WORK REQUIRED
For the data below, restate word for word only the lines from the line containing "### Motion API" through the line containing "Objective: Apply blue", both ends included.

Records from a data source
======
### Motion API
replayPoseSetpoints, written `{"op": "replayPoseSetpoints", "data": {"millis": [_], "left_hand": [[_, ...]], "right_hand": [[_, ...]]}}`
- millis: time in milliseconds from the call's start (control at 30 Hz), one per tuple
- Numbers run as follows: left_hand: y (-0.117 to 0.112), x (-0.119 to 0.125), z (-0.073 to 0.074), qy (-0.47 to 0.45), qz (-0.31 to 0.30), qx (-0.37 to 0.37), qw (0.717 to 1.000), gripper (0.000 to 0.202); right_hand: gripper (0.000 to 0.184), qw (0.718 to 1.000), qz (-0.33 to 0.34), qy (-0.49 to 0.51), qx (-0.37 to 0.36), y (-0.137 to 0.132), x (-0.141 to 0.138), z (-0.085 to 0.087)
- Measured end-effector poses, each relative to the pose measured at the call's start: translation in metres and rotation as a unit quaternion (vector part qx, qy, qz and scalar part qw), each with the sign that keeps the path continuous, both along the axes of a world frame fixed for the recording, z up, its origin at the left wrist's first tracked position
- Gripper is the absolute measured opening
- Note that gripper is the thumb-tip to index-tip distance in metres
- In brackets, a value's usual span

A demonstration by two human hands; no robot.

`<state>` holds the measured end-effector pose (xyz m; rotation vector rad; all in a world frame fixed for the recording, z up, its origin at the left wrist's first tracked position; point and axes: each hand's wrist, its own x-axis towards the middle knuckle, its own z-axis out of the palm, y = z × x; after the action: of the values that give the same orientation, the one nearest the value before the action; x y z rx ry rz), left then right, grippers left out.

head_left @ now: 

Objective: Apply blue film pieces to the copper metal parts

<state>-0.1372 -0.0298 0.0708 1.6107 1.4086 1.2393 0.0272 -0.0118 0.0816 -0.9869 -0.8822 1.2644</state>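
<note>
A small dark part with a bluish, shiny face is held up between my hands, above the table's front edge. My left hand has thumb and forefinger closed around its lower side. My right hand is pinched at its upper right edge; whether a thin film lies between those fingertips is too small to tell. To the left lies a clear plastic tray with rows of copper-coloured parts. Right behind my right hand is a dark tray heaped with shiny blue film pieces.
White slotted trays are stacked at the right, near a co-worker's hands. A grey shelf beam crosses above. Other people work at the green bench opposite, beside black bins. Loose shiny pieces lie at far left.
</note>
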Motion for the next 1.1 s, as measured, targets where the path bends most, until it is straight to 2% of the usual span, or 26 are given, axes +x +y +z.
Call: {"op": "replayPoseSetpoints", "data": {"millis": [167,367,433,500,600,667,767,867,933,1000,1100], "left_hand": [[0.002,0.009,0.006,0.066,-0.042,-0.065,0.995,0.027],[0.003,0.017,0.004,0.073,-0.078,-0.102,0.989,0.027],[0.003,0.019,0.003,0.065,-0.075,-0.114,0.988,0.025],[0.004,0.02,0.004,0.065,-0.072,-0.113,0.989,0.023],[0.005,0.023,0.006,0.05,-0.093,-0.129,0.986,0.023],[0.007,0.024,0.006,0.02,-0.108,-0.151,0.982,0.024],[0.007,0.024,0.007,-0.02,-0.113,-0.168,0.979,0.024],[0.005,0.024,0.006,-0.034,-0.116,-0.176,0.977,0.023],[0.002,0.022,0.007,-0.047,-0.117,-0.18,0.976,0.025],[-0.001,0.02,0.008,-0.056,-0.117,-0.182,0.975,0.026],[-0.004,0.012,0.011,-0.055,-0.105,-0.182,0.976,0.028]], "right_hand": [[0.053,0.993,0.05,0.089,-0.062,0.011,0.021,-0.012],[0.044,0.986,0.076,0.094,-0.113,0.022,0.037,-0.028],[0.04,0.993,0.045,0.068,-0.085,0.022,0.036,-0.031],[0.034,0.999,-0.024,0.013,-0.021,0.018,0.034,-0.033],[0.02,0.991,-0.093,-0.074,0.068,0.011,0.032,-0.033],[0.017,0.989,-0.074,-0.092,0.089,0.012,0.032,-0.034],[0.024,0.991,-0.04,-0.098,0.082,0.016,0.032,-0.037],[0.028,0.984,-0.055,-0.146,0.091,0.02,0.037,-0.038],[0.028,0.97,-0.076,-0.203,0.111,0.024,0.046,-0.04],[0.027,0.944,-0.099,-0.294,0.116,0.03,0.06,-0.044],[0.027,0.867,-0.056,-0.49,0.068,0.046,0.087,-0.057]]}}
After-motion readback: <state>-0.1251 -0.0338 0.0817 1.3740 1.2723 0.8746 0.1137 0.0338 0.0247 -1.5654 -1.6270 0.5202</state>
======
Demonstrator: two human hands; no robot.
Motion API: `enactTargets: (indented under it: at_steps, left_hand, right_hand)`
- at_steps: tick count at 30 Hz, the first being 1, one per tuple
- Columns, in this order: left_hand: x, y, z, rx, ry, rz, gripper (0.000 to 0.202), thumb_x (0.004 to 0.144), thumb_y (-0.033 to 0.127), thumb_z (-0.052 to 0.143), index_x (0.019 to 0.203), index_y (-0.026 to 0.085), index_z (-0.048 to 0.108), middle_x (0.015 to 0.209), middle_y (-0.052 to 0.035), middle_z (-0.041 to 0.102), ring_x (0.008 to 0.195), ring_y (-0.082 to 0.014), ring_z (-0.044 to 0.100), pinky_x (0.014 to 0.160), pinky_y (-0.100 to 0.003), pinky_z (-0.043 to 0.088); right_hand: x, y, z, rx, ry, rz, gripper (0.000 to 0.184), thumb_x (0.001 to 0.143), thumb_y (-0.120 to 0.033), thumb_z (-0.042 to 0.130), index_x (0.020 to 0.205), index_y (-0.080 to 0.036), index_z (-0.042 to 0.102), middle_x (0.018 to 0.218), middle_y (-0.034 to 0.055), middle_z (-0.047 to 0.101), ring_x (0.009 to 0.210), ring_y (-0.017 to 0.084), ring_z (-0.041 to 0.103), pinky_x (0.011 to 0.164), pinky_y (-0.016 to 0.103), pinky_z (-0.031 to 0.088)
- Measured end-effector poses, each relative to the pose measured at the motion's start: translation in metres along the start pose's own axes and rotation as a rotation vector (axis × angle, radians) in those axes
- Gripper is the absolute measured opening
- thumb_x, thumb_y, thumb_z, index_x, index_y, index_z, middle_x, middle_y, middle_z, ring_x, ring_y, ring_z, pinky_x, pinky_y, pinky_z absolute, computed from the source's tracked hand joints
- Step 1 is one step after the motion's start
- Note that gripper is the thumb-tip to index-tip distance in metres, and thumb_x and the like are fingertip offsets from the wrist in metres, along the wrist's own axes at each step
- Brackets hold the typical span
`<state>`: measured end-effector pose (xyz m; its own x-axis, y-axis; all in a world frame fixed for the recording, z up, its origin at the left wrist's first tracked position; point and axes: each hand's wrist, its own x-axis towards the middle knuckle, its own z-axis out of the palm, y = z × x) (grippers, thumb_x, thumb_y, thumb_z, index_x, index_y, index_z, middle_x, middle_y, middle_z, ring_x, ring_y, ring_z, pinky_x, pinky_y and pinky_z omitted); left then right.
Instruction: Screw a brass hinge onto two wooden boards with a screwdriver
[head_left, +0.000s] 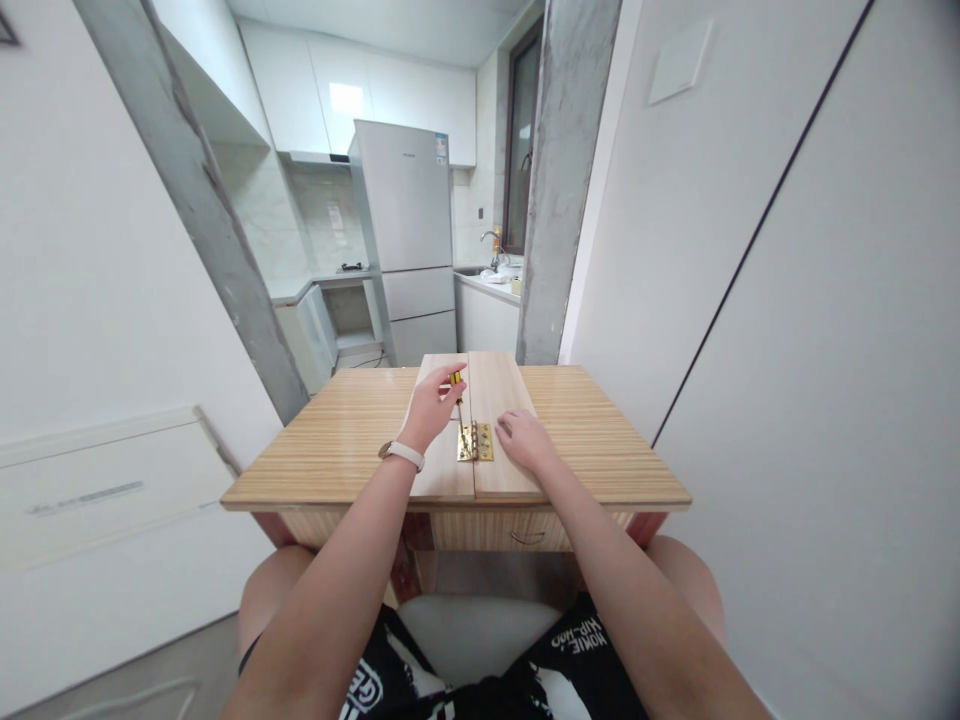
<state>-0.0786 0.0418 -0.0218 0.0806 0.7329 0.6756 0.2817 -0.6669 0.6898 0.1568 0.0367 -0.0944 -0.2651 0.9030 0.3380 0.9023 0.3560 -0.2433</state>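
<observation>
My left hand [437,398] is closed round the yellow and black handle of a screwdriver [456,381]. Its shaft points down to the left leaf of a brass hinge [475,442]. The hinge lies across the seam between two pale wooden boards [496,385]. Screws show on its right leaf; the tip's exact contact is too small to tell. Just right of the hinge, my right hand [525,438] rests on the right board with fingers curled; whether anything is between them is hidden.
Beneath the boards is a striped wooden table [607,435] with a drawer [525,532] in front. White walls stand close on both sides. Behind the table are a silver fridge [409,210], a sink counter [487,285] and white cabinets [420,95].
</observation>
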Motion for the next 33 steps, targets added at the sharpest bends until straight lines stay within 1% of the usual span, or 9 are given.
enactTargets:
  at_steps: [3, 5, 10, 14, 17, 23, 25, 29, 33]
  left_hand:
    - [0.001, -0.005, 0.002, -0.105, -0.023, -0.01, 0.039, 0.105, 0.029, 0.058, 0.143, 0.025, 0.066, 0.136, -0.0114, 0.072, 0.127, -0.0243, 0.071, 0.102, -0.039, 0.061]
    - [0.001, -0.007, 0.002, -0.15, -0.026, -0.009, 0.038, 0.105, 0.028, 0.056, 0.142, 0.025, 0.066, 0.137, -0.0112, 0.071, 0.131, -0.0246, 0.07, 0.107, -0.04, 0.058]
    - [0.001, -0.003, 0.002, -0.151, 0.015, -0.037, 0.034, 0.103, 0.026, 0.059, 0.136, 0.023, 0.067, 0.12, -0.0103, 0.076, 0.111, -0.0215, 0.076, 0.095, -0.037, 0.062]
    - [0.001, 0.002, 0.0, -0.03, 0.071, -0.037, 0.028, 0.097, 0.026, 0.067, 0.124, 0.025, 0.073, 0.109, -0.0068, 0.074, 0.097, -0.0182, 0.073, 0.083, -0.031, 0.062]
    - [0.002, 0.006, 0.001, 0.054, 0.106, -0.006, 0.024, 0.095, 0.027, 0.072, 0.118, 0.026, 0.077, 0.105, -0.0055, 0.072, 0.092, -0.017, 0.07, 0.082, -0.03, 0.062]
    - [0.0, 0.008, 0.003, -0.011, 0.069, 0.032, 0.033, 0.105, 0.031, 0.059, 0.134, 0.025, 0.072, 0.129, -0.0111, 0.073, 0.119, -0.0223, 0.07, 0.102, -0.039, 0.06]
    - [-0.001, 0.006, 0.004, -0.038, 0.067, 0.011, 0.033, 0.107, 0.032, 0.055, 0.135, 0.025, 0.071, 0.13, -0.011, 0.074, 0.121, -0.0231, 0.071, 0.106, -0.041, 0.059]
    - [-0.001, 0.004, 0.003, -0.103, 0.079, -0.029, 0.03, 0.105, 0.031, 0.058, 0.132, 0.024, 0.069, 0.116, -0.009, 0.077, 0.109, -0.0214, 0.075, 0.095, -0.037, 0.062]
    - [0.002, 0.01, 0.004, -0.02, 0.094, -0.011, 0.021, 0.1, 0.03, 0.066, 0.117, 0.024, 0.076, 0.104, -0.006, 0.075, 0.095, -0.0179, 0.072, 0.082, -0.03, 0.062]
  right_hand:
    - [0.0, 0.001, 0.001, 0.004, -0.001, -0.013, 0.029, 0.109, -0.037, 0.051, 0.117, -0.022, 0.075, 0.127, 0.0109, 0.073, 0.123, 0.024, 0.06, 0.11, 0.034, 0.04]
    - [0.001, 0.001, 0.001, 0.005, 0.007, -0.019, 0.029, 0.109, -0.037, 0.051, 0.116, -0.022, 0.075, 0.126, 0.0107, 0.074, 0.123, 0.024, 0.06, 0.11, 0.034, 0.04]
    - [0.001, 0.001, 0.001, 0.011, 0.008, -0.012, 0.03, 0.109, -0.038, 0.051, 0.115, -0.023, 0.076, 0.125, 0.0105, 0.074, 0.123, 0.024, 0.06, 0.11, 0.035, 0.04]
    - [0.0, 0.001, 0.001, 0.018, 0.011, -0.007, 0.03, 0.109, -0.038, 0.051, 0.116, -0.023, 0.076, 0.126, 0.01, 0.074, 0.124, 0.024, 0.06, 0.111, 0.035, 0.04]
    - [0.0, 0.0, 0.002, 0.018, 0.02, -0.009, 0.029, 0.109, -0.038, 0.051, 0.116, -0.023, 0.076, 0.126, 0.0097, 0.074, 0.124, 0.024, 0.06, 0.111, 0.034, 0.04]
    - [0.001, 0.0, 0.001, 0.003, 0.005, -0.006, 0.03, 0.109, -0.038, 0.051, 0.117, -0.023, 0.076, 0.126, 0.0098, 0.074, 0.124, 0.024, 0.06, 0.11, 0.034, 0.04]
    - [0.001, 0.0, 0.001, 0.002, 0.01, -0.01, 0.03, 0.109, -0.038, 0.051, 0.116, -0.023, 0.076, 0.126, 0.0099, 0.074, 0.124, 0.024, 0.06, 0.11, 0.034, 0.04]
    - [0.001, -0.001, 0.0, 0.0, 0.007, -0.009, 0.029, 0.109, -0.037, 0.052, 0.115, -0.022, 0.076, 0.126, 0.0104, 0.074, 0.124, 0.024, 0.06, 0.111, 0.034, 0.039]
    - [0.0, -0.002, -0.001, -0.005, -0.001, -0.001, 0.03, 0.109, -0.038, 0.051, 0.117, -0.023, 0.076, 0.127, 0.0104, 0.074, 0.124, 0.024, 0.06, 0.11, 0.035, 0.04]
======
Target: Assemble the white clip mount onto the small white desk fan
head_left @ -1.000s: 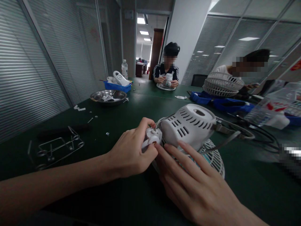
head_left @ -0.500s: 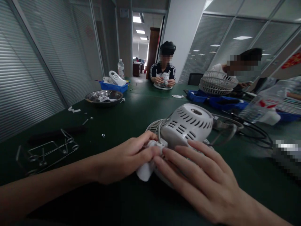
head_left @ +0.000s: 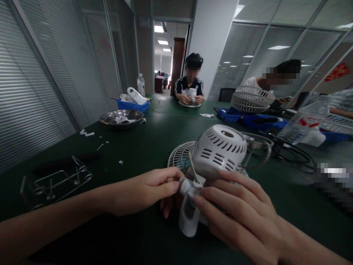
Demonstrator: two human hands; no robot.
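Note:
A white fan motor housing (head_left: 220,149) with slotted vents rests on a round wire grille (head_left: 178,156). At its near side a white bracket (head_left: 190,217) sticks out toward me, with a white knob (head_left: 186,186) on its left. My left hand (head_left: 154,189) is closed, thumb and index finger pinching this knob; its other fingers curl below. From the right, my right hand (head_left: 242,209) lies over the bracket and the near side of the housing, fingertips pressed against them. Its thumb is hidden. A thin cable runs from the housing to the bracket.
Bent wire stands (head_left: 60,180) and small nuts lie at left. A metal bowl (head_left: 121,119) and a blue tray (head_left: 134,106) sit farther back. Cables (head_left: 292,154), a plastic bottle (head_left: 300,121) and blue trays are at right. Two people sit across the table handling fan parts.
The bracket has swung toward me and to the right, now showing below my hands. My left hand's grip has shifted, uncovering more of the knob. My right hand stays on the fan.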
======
FINAL ANSWER
### Motion API
replayPoseSetpoints, written `{"op": "replayPoseSetpoints", "data": {"millis": [_], "left_hand": [[_, ...]], "right_hand": [[_, ...]]}}`
- millis: time in milliseconds from the call's start (control at 30 Hz), one per tuple
- Numbers run as follows: left_hand: y (-0.117 to 0.112), x (-0.119 to 0.125), z (-0.073 to 0.074), qy (-0.47 to 0.45), qz (-0.31 to 0.30), qx (-0.37 to 0.37), qw (0.717 to 1.000), gripper (0.000 to 0.202); right_hand: gripper (0.000 to 0.184), qw (0.718 to 1.000), qz (-0.33 to 0.34), qy (-0.49 to 0.51), qx (-0.37 to 0.36), y (-0.137 to 0.132), x (-0.141 to 0.138), z (-0.085 to 0.087)
- Measured end-effector poses, each relative to the pose measured at the call's start: translation in metres and rotation as a unit quaternion (vector part qx, qy, qz and scalar part qw), each with the sign that keeps the path continuous, both along the axes of a world frame fixed for the recording, z up, its origin at the left wrist's first tracked position
- Gripper is the absolute measured opening
- Note that gripper is the thumb-tip to index-tip distance in metres
- In brackets, a value's usual span

A demonstration by two human hands; no robot.

`<state>` holds the measured end-effector pose (xyz m; rotation vector rad; all in a world frame fixed for the recording, z up, its origin at the left wrist's first tracked position; point and axes: each hand's wrist, its own x-axis towards the middle knuckle, its own z-axis out of the palm, y = z × x; after the action: of the values that give the same orientation, the one nearest the value before the action; x y z rx ry rz), left then right, grippers left out.

head_left @ now: 

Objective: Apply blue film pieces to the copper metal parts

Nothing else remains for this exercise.